No more Kodak moments in the Olympics

Looking back at the rise and fall of Kodak over the past century, one can make several observations about its role in society. Kodak’s hegemony was manifested through its strong presence in the Olympic Games. During these games, not only athletes compete – firms also compete for our attention. Tracking Kodak’s role in the Olympic Games is therefore a way to track its performance, and vice versa.

In fact, Kodak was present as a sponsor during the first Olympic Games in Athens 1896. Being only 16 years old by that time, Kodak had pioneered amateur photography and created a consumer market that it would thrive upon for more than a century.

At the Olympics, the most famous contemporary consumer brands are exposed. Globally recognized top brands such as Coca Cola and McDonald’s are the only ones that can afford and benefit from such major sponsorships. For many decades, Kodak’s presence in the Olympics was more or less taken for granted.
As the company grew in the 20th century and continued to dominate the photographic industry it became increasingly used to extensive market power. Kodak had built a global monopoly position and with such hegemony usually comes a certain arrogance and resistance to change.

By the early 1980s, a challenger named Fujifilm was gaining momentum. The first signs of Kodak’s decline could in fact be spotted at the Olympic Games in Los Angeles 1984. As Kodak controlled about 90 percent of their domestic market and the organizing committee preferred American sponsors, Kodak took its presence for granted. In doing so, they dictated the conditions and were generally very difficult to do business with.

In contrast, the Japanese challenger adopted a ‘name-your-price’-strategy and eventually became the official sponsor of the Olympics in L.A. Kodak now tried desperately to offset this loss through massive TV advertising but the harm couldn’t be undone – Fuji’s green box was now familiar to American consumers.

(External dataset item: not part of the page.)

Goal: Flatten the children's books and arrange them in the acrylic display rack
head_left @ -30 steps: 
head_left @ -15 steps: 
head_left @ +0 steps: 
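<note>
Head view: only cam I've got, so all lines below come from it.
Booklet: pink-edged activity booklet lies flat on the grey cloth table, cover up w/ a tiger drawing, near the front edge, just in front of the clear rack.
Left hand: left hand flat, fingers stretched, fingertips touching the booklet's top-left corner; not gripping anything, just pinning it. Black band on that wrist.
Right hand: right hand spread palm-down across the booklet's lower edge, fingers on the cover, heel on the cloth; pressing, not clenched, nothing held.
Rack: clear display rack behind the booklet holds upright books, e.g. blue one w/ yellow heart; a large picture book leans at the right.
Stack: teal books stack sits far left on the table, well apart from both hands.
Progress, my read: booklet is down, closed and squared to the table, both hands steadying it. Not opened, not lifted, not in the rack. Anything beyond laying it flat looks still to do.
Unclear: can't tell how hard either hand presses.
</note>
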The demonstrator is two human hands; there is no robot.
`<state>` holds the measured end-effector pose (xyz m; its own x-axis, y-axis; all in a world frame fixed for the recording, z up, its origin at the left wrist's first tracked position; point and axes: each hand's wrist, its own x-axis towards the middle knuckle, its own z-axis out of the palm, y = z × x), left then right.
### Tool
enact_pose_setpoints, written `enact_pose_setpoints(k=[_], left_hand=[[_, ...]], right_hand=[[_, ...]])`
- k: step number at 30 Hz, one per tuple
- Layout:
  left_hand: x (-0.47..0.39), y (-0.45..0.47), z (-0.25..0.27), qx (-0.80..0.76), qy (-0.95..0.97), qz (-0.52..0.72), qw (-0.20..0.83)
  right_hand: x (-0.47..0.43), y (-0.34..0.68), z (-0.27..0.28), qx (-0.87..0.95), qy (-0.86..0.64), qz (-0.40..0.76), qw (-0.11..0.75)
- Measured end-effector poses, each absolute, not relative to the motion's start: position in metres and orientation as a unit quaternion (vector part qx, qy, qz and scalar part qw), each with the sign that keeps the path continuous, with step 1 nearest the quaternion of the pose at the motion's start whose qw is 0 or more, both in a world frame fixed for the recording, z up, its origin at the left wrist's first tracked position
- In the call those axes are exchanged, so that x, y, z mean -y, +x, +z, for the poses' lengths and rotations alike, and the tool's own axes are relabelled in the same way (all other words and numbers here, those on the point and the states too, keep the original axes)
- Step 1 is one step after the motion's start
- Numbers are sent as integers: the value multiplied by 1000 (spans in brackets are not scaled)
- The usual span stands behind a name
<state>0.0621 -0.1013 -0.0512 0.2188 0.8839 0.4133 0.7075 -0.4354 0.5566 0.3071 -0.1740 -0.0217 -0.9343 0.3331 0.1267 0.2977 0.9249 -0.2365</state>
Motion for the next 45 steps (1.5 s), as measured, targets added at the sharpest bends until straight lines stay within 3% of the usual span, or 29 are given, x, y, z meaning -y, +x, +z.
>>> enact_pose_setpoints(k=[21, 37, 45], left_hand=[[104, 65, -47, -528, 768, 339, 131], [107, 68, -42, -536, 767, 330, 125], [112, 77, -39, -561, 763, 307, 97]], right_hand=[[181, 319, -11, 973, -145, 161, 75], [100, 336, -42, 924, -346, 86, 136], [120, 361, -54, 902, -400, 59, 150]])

After 1984, Kodak made sure to have a strong presence at the Olympics and it seems like the company had learnt from its mistakes. This didn’t stop them from losing market share to Fujifilm, both in the United States and elsewhere.

The next blow to Kodak came with the shift to digital imaging. From the year 2000 and on, the company slid further into decay, the layoffs continued and the 2008 Olympics in Beijing was the last time Kodak entered this stage for global consumer brands. The official motivation for not sponsoring the Olympics in London last year was that Kodak wanted to focus its marketing efforts and get closer to its customers. Put differently: Kodak was no longer a global consumer brand.

As the torches were lit in London last year, the lights had gone out at Kodak.